"Ceux qui m'aiment organisent des réjouissances pour la Sainte-Cécile le 22 et mon anniversaire le 29 ? Ils ignorent que ces dates n'ont jamais empêché mon âme de geler à partir de novembre où je ne fais que tomber malade en attendant que tout ce que j'aime reprenne vie et couleurs."
Cécile Guilbert, Feux sacrés, Grasset, 2025, p. 9.
Dans le prologue de son récit, Cécile Guilbert évoque cet article de magazine lu un de ces jours sombres de novembre. Article qui racontait que le cadavre d'un prince indien avait été retrouvé dans les ruines d'un pavillon perdu dans la forêt de Delhi. L'homme en question - un certain Ali Raza - se faisait appeler "prince Cyrus", ultime rejeton, prétendait-il, d'une famille royale ayant régné depuis plus de 2500 ans sur l'ancienne province de Oudh (ou Awadh), situé au centre de l'état actuel de l'Uttar Pradesh. Une petite photo montrait la misérable pièce où il vivait, "meublée seulement d'un châlit recouvert d'une cotonnade usée et d'une petite table de rotin surmontée du portrait peint d'un vieillard enturbanné." De cette photo, l'autrice avoue qu'elle ne pouvait en détacher ses yeux, elle la ramenait obstinément "trois ans en arrière, vers la douleur et le chagrin" :
Et pourtant, je me sentais proche de Cyrus comme d'un frère.
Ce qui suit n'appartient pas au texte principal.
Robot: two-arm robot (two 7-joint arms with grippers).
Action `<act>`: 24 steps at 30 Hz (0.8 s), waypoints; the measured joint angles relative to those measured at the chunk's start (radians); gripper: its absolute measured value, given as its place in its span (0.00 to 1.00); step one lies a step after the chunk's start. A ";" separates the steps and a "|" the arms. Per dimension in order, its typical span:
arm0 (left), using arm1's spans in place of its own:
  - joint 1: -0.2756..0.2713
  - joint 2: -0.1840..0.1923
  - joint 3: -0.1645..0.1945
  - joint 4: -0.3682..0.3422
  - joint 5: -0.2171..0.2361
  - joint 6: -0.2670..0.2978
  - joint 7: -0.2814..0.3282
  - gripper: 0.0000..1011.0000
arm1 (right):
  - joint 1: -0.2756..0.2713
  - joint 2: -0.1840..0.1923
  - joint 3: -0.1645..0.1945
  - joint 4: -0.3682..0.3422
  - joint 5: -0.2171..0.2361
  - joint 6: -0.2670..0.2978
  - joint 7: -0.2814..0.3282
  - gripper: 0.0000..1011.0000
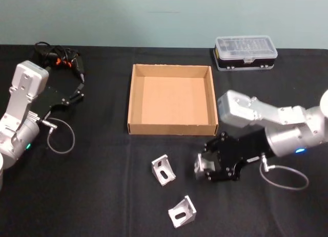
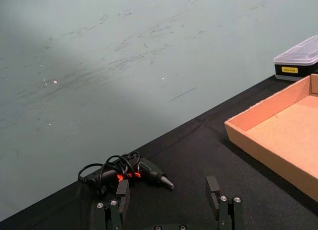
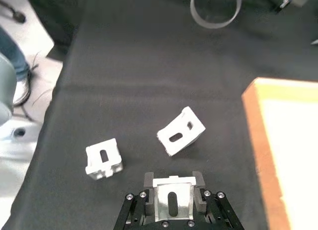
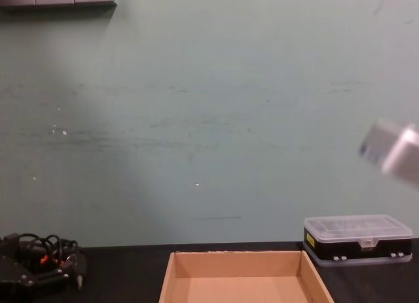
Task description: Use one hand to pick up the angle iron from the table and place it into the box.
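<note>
Right wrist view: 1 angle iron (image 3: 173, 202) is pinched between the fingers (image 3: 148, 180) of the right gripper (image 3: 173, 180), which are closed against its sides. 2 loose brackets, a nearer bracket (image 3: 181, 130) and a farther bracket (image 3: 103, 159), lie on the table (image 3: 124, 66) just beyond the fingertips. The box (image 1: 171, 128) sits to one side, untouched. The left gripper (image 2: 167, 186) is held wide open and empty near a corded tool (image 2: 144, 169).

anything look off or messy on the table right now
Nothing spilled or damaged. Two angle irons lie loose and skewed on the table before the empty box; a third angle iron sits in the right gripper. The left gripper is parked open by a tangled corded tool.
</note>
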 joint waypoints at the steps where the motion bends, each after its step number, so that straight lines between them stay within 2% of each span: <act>1: 0.000 0.000 0.000 0.000 0.000 0.000 0.000 0.99 | -0.001 0.004 0.006 -0.007 0.008 0.001 -0.003 0.45; 8: 0.000 0.000 0.000 0.000 0.000 0.000 0.000 0.99 | -0.007 0.033 0.089 -0.066 0.073 0.020 -0.072 0.45; 10: 0.000 0.000 0.000 0.000 0.000 0.000 0.000 0.99 | -0.007 0.032 0.116 -0.072 0.081 0.031 -0.113 0.45; 13: 0.000 0.000 0.000 0.000 0.000 0.000 0.000 0.99 | -0.006 0.022 0.138 -0.071 0.081 0.043 -0.159 0.45; 14: 0.000 0.000 0.000 0.000 0.000 0.000 0.000 0.99 | -0.004 0.009 0.153 -0.064 0.079 0.049 -0.191 0.45; 16: 0.000 0.000 0.000 0.000 0.000 0.000 0.000 0.99 | -0.001 -0.004 0.163 -0.054 0.074 0.056 -0.218 0.45; 19: 0.000 0.000 0.000 0.000 0.000 0.000 0.000 0.99 | 0.012 -0.060 0.185 -0.010 0.056 0.076 -0.287 0.45; 24: 0.000 0.000 0.000 0.000 0.000 0.000 0.000 0.99 | 0.038 -0.136 0.191 0.068 0.028 0.090 -0.341 0.45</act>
Un frère mort comme un clochard ou un squatteur.
Seul.
Dans la pauvreté et l'indifférence de tous.
Car il avait fallu plusieurs jours à ses voisins pour s'apercevoir de son effacement avant de retrouver son corps.
Il faudra attendre la page 269, le chapitre intitulé Disparition, pour connaître le fin mot de l'histoire ici juste effleurée : le 29 janvier 2014, elle apprend la mort de son frère David, retrouvé dans son appartement plusieurs jours après son décès pour des causes qui resteront toujours floues.
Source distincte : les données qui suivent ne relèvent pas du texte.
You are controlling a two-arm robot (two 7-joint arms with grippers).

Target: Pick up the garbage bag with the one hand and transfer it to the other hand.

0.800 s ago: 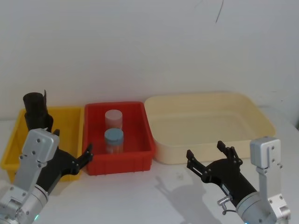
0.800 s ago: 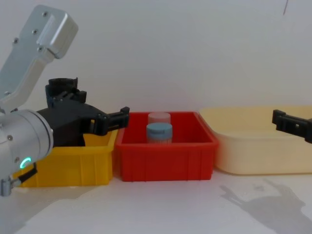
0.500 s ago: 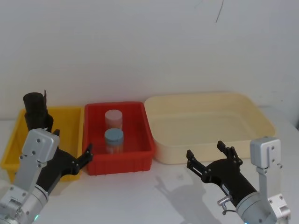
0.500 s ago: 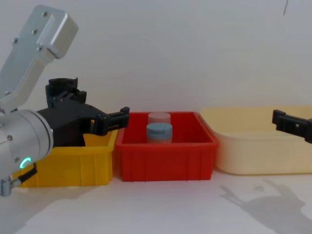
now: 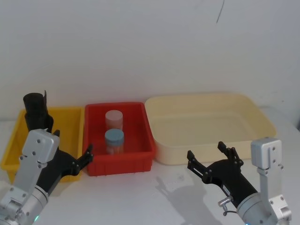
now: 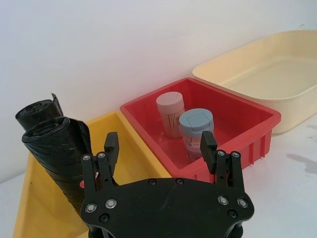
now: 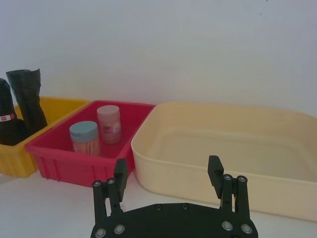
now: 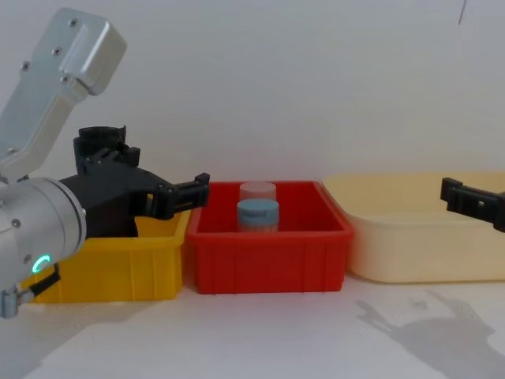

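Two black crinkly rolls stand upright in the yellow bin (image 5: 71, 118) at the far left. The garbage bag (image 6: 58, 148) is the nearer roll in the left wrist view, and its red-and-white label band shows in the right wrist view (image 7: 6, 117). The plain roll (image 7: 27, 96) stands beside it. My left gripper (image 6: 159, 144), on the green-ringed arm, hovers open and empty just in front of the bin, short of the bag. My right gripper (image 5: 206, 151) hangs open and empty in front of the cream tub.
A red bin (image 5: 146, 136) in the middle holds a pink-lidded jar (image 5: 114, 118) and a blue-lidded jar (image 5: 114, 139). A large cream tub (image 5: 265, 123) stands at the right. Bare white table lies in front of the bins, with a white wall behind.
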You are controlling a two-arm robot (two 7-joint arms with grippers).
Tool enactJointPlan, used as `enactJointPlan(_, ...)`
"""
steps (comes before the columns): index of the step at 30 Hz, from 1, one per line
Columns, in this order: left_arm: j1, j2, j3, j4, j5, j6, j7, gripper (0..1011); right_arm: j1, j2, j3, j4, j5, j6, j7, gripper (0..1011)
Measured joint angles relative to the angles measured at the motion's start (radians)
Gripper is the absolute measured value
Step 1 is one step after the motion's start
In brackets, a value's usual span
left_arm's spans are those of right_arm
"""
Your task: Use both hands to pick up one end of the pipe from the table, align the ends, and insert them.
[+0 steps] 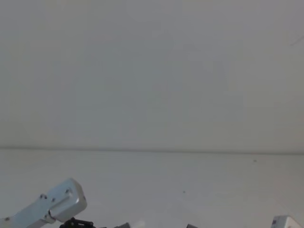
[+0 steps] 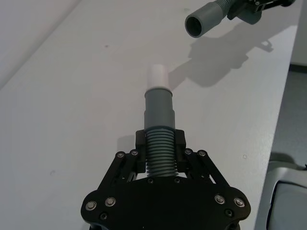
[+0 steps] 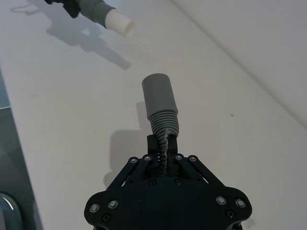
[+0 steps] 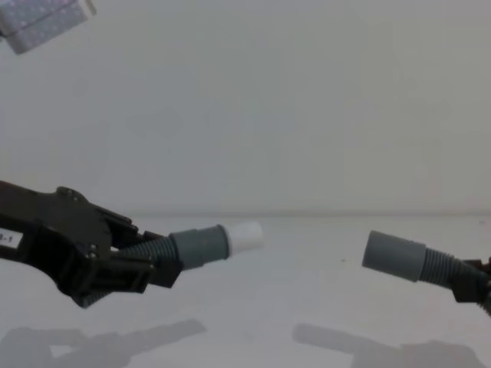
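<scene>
Two wrist close-ups, mutually facing

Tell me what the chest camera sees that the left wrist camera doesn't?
Chest view alone: both pipe pieces from the side, lifted above their shadows on the table, and the left gripper's white label. Left wrist view alone: the hollow mouth of the socket end, seen end-on. Both: the white tip facing the socket, a gap between them, with the right gripper holding its piece.

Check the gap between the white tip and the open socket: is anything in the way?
Nothing visible. The left gripper holds the white tip facing the socket in the right gripper, both above the bare table.
</scene>
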Motion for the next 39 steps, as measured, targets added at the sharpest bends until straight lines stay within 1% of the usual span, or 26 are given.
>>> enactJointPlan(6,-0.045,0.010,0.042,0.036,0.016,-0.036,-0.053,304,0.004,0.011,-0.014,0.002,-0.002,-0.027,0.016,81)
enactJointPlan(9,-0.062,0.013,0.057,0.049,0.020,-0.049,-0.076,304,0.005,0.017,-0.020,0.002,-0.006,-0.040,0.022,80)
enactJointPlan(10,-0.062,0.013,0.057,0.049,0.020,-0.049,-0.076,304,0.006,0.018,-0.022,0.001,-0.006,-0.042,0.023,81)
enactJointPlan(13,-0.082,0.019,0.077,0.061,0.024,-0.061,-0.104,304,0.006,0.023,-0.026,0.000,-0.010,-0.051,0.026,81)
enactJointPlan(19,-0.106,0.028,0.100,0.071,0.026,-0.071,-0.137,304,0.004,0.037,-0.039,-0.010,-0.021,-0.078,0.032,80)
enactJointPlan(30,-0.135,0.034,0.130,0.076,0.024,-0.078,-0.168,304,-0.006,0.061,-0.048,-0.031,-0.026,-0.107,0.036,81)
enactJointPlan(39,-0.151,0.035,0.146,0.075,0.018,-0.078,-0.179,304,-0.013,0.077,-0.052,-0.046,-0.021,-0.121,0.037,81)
Et c'est à la fin du livre que ces rapprochements prennent toute leur dimension. Il faut en revenir à cet extrait que je donnai dans l'article précédent : "Les battements de mon cœur s'accélèrent quand ma lecture voit se télescoper le nom de Thomas Browne, celui de Cyrus et l'histoire d'un homme retrouvé plusieurs jours après sa mort. Sur le coup, je n'y vois ni présage ni hasard : plutôt une nécessité ainsi qu'un encouragement. "
Le chapitre qui suit immédiatement se nomme Constellations, et développe l'histoire de Thomas Browne. Sir Thomas Browne (1605 - 1682), qu'elle qualifie d'esthète de l'incongru, et dont elle affirme n'avoir pas "le souvenir d'un jour de pluie dont l"ennui n'ait été dissipée par sa prose baroque toute hérissée de bizarreries et constellée de mots étranges."
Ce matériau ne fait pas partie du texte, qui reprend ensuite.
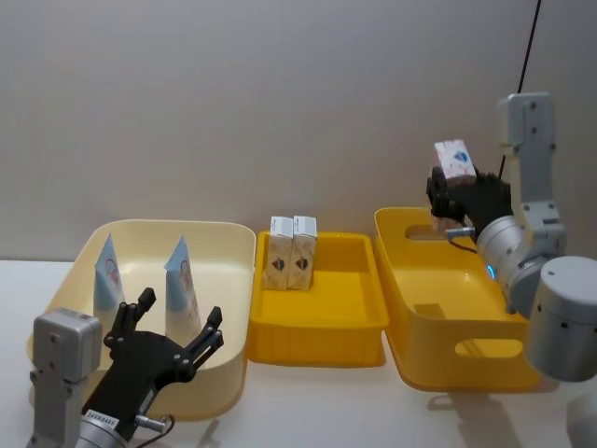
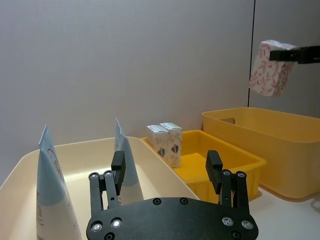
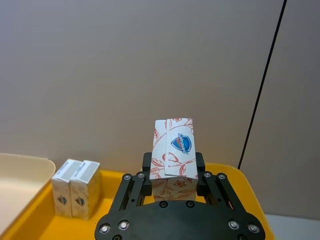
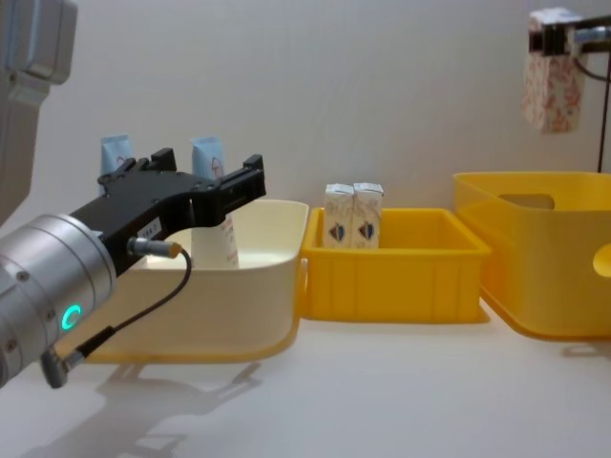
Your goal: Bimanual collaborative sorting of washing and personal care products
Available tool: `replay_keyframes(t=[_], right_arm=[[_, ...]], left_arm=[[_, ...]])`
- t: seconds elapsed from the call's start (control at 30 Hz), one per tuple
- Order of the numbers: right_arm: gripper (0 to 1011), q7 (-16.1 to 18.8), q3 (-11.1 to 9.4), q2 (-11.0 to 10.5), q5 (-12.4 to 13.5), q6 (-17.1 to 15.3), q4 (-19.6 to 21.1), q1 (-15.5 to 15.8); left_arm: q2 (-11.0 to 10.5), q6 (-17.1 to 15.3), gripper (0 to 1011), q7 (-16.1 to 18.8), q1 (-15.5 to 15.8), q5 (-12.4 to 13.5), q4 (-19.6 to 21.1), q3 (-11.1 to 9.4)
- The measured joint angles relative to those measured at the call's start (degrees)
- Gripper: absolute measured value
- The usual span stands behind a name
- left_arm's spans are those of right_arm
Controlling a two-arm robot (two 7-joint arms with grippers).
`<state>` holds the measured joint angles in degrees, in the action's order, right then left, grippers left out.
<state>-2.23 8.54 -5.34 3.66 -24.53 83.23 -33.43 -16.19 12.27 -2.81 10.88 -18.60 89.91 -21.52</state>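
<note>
High over the far end of the deep yellow bin (image 1: 438, 359) on the right, the right gripper (image 1: 454, 187) held a small white carton (image 1: 454, 157) printed with a red floral pattern and a blue-red emblem. Its fingers (image 3: 200, 170) were clamped on the carton's lower sides, and the carton stood upright, well clear of the bin's rim.

Left of that bin sat a shallow yellow tray (image 1: 317, 329). At its far-left corner stood two more cartons (image 1: 301, 254), upright, side by side and touching.

Further left, a cream bin (image 1: 140, 238) held two pale-blue-and-white squeeze tubes, the left tube (image 1: 108, 275) and the right tube (image 1: 182, 280). Both stood with the flat crimped end up, apart from each other.

The left gripper (image 1: 179, 315) hovered over the near part of the cream bin, on the near side of the right tube. Its fingers (image 2: 118, 165) were spread wide and held nothing.

All three containers rested on a white desk (image 1: 317, 401), with the tray close between the two bins.
</note>
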Motion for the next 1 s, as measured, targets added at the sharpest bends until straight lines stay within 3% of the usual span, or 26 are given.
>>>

Il se trouve que j'ai déjà écrit sur Thomas Browne*, et la dernière fois c'était il y a presque un an, à la même époque, avec l'article Labyrinthe et jardin de Cyrus, rédigé après une visite au village potier de La Borne. J'ai donc un peu l'impression de me répéter, mais oublions cette impression et suivons Cécile Guilbert dans son récit sur Thomas Browne. Elle dit qu'il a vécu à Norwich, ville d'exil de Sebald et point de départ des Anneaux de Saturne : "Très vite, par un enchaînement causal qui semble moins devoir à la contingence qu'à la nécessité se frayant un chemin dans l'inconscient, le narrateur séjourne dans l'hôpital où le crâne de Browne a été longtemps exposé." Le même narrateur évoque un ami du nom de Michael Parkinson, quadra célibataire, "un être innocent et pur qui tire le diable par la queue et a eu la sagesse de trouver sa joie dans la frugalité." Et plus loin il écrit que cet homme a été découvert mort dans son lit, couché sur le flanc, et "de l'enquête, poursuit Sebald, il résulta that he had died of unknown causes, une conclusion à laquelle j'ajoutai moi-même : in the dark and deep part of the nights."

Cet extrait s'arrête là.